### Work request:
Could you work out how many lines of the material below hold "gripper"? Only the number is needed.

### Material provided:
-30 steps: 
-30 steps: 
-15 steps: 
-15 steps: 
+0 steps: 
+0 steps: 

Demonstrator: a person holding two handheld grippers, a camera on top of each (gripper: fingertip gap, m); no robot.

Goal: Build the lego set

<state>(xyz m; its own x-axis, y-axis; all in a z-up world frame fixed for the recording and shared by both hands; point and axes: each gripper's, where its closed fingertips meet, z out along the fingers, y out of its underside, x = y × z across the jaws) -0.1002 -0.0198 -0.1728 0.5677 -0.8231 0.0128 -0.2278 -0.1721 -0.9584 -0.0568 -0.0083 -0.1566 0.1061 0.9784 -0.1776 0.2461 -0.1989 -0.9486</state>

### Written response:
2